St Donat's Church (Eglwys Sain Dunwyd) is a Grade I listed church in St Donats, in the Vale of Glamorgan, south Wales. It became a Grade I listed building on 22 February 1963.

==History==
St Donat's Church was originally a small 12th-century church with an apsed chancel. By the early 14th century the tower was added which was followed towards the late 14th century by the Lady Chapel, now known as the Stradling Chapel. The chancel was rebuilt in the 15th century and the nave in the following century. In 1878 Dr. Nicholl-Carne paid for the restoration of the main body of the church. In 1907 the then patron of the church, Morgan Stuart Williams, ordered the reconstruction of the tower. A heating chamber was later added to the tower but this was reconstructed in the late 20th century.

The church has a long-standing association with the Stradling baronets, whose home, St Donat's Castle, overlooks the church. Several monuments to the Stradlings from the 17th and 18th centuries are found within its walls. They also had strong associations with the Hancorne family. Thomas Hancorne, a Jacobite prominent in High Church circles, was rector of St Donat's from 1674 to 1707.

The church was granted Grade I listed building status in 1963, on the grounds that it was "highly graded as an important early medieval church with the particularly fine Stradling Chapel and for its historic associations with St. Donat's Castle".

==Architecture==
Originally built in the 12th century, St Donat's retains architectural features from all five of its different stages of growth. The chancel arch is evidence of its 12th-century construction, plain, round-headed with primitive caps. The double-headed, double-chamfered tower arch is believed to be early 14th century, while the north chancel chapel, with its square-headed three light eastern window, was added later that century. The chancel was reconstructed in the 15th century with many features from that period still in evidence: the piscina (altar basin) with cusped ogee hood, the nave with its north porch, the corbelled parapets to the nave with gargoyles and the corbelled tower battlements. The work from this period also shows comparisons to the late-15th-century hall at the castle.

The body of the church was restored in 1878 and the tower in 1907. Other features of note include the circular font with roll top and bottom with scale patterned sides, and a medieval wooden lectern, not original to the church, which was bought in 1913. The eastern window is of stained glass and displays an image of Saint Donat (circa 1862), believed to be by Clayton and Bell, but its provenance is uncertain.

==Monuments and art==
The churchyard contains several structures of note, several of them having listed building status.
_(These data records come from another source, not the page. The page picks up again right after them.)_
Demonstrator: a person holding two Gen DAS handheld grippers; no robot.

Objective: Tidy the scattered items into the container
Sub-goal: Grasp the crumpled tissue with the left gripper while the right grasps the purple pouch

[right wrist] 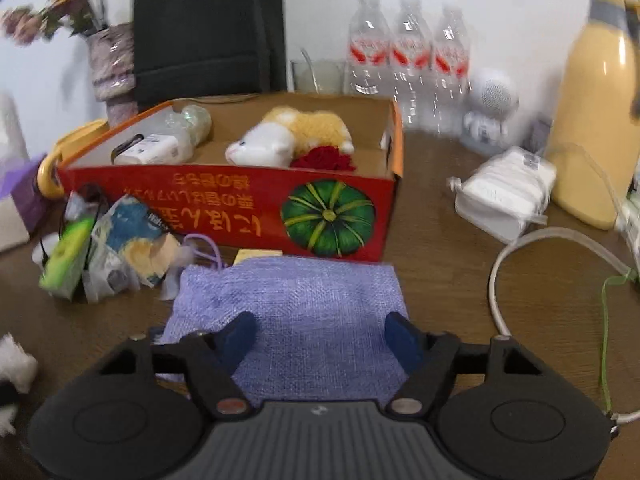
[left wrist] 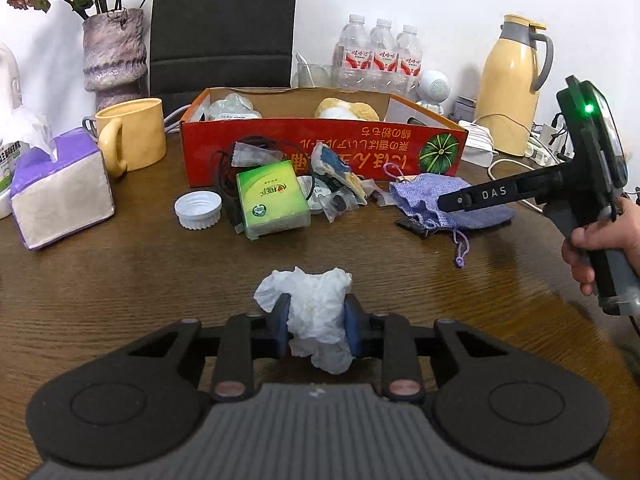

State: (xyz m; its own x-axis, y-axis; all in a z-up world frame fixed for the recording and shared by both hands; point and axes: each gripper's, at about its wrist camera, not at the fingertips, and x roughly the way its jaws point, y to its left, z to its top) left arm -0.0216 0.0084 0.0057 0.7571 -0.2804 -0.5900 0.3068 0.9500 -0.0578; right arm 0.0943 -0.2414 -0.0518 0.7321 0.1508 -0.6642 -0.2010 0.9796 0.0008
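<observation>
My left gripper [left wrist: 316,316] is shut on a crumpled white tissue [left wrist: 316,304], held just above the brown table. The red cardboard box [left wrist: 320,140] stands behind, open at the top, with a plush toy [right wrist: 296,132], a red flower [right wrist: 324,158] and plastic-wrapped items inside. In front of the box lie a green tissue pack [left wrist: 272,200], a white lid [left wrist: 198,210], small packets [left wrist: 336,184] and a purple cloth pouch [right wrist: 292,312]. My right gripper [right wrist: 322,336] is open, its fingers spread over the pouch; it also shows in the left wrist view [left wrist: 452,202].
A yellow mug [left wrist: 136,136], a purple tissue box [left wrist: 60,188] and a vase [left wrist: 114,56] stand at the left. Water bottles [left wrist: 380,56], a yellow thermos [left wrist: 512,84], a white charger [right wrist: 504,192] and cables [right wrist: 500,264] are at the right.
</observation>
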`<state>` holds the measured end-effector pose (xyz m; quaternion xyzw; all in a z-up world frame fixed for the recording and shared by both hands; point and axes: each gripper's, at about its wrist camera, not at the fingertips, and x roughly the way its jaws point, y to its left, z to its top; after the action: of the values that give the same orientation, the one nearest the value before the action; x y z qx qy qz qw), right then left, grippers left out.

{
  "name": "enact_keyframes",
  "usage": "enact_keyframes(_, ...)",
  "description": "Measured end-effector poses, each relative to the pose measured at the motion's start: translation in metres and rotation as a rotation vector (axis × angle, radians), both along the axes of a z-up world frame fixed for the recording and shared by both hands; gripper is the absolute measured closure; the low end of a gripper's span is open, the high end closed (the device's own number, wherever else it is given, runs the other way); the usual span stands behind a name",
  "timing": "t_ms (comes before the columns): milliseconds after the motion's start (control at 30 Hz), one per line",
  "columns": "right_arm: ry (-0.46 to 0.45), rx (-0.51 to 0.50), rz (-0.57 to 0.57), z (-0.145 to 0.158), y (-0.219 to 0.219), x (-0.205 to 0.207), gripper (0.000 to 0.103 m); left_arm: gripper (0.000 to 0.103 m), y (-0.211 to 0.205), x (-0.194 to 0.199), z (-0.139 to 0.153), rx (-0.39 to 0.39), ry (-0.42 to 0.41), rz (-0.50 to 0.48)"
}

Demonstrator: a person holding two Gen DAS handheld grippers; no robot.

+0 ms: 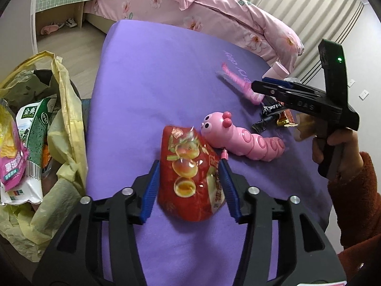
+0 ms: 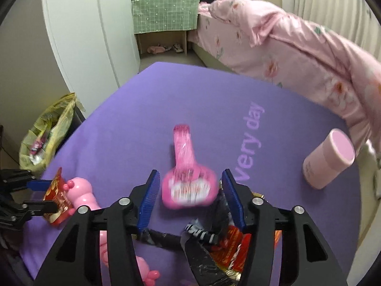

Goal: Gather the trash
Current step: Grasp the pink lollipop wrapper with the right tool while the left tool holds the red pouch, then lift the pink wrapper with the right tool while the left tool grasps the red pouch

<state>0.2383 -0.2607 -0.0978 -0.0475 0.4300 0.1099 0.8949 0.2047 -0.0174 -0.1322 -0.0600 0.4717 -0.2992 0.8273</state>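
Covering the table, a purple mat (image 1: 147,76) carries the litter. Yellow trash bag (image 1: 59,109) sits at its left edge. Left gripper (image 1: 188,186) straddles the red snack packet (image 1: 190,176), jaws spread; right gripper (image 2: 190,202) spread around a pink wrapper (image 2: 188,186).

Both my wrist views are evenly lit by soft indoor light, with only faint shadows on the purple mat (image 1: 147,76). Fisheye bending curves the edges, and black vignette fills the corners. My right view shows motion blur on the pink packet (image 2: 188,181). Glare glints off the red snack bag (image 1: 190,174), which looks fairly sharp.
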Motion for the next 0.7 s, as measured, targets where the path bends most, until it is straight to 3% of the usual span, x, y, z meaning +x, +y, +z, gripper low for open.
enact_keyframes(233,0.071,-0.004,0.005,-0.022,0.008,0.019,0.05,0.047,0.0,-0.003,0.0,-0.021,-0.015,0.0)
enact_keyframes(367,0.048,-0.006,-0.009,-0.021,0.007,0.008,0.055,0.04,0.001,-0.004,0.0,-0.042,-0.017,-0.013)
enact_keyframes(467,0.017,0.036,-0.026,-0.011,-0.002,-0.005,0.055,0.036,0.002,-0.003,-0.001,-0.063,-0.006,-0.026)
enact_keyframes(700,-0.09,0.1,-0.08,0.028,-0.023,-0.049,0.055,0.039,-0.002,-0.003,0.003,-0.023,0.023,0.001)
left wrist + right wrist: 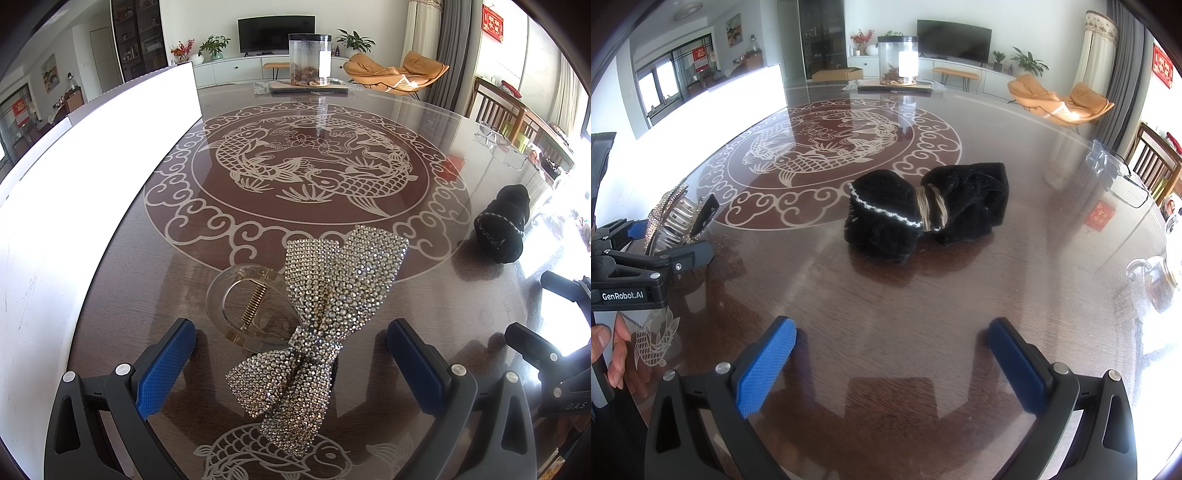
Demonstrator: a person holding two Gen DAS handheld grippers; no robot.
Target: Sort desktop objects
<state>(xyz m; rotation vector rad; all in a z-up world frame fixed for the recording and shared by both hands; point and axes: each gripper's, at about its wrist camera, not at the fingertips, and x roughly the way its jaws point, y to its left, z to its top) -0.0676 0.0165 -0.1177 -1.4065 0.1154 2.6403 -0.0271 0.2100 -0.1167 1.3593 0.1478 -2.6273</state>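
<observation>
While both lie on the table (129, 258), left tool (291, 354) apart around rhinestone bow clip (325, 314), right tool (892, 354) apart before black bow (923, 210).

Rhinestone bow hair clip (321, 325) is lying on the surface (424, 295), between the spread fingers of the left hand-held gripper (291, 354). Velvet bow scrunchie (923, 210) is placed to its right, well apart, ahead of the right hand-held gripper (892, 354). Clear jar (309, 59) is set on a flat tray (306, 88) at the far edge. White box (92, 155) is positioned along the left side.
</observation>
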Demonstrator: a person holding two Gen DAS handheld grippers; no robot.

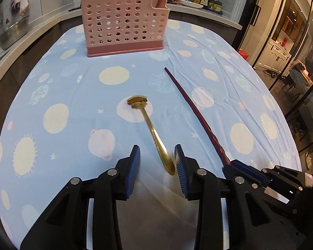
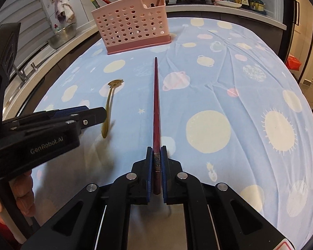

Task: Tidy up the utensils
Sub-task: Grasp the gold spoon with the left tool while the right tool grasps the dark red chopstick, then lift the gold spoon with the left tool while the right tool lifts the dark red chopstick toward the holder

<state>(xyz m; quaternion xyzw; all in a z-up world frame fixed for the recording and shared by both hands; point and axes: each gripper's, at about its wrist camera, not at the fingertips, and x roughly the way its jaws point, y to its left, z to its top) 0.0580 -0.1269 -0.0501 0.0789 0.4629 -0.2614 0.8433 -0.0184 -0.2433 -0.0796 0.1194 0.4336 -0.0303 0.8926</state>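
Right gripper (image 2: 156, 156) clamps one chopstick (image 2: 155, 104) | left fingers (image 1: 135, 162) apart | one gold spoon (image 1: 154, 133) (between them) | one pink holder (image 1: 123, 23)

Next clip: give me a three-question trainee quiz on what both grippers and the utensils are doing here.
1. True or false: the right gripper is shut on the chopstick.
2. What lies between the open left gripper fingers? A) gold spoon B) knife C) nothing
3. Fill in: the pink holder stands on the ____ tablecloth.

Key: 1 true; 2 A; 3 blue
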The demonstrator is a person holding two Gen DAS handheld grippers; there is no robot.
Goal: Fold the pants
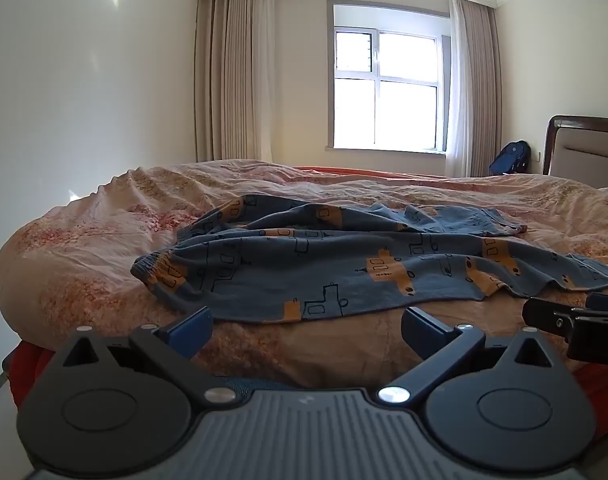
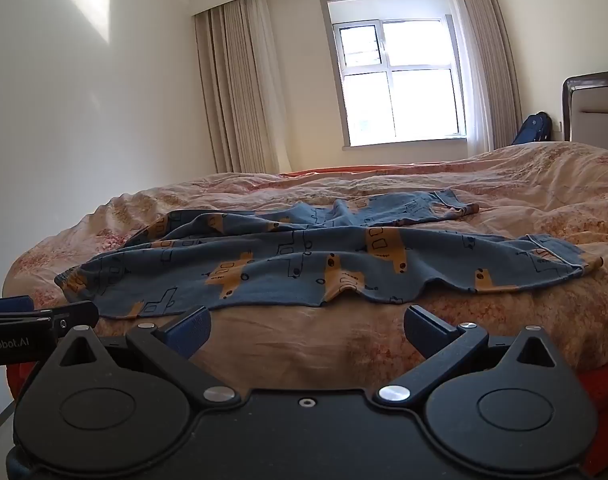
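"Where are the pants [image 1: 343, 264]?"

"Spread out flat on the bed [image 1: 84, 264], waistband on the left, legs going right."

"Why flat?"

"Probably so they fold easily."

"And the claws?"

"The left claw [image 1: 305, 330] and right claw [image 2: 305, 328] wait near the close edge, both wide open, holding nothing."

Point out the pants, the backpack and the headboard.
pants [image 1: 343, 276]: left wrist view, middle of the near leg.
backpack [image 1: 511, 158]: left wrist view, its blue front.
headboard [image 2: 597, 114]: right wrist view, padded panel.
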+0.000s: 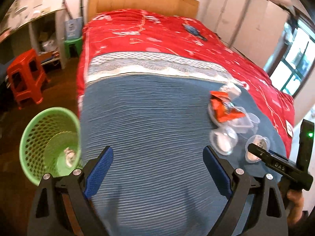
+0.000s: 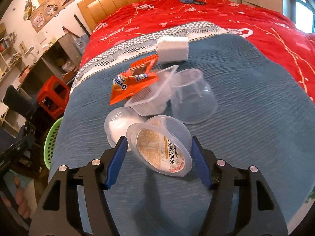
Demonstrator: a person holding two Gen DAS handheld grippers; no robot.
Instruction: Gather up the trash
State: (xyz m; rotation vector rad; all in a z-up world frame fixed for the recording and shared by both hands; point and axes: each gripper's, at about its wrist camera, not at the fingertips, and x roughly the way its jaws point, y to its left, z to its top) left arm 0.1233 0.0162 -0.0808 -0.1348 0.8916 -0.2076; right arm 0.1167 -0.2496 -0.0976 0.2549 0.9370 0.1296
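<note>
Bedroom: blue blanket (image 2: 246, 118) lying over red quilt (image 2: 256, 19) on the bed. Trash sitting clustered on it. Right gripper (image 2: 157, 149) straddling a labelled jelly cup (image 2: 157, 149), pads beside its walls, contact unclear. Left gripper (image 1: 157, 157) hovering wide open, empty, beside green basket (image 1: 49, 137) on the floor.

Clear glossy plastic cups (image 2: 194, 96) beside a shiny orange foil wrapper (image 2: 131, 84). Ribbed matt blue cloth (image 2: 246, 118) underneath. Perforated green plastic basket (image 1: 37, 137), smooth wooden headboard (image 1: 141, 0).
</note>
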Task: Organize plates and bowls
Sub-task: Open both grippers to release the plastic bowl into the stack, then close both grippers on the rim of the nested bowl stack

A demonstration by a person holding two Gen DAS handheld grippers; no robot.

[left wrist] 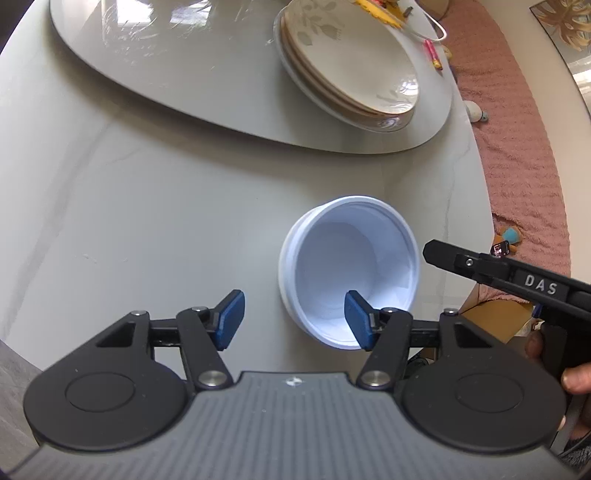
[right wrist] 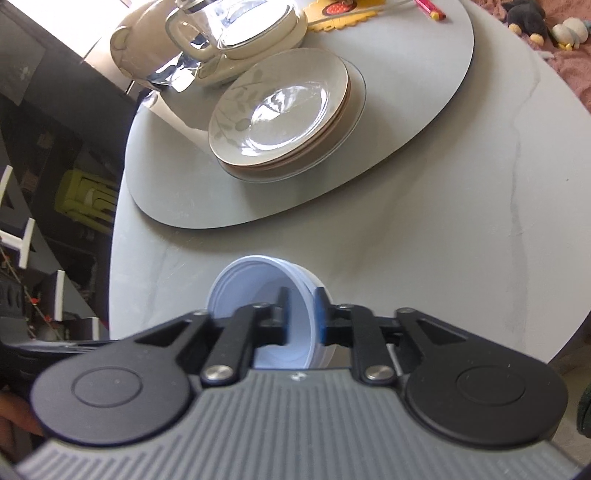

One of the oldest features is a complete 15th-century preaching cross mounted on a three-stepped plinth. The cross is listed as a grade I listed building recognised '...for its special interest as a complete medieval cross with a rare medieval gravestone beside it.' It is also a Scheduled monument. A memorial cross to Mary Anne Nicholl-Carne, a former owner of St Donat's Castle who died in 1879, has grade II listed status and is found to the north-west of the church tower. The walls and railings surrounding the churchyard are also grade II listed; they date from the 19th century but include some sections of earlier 17th-century design.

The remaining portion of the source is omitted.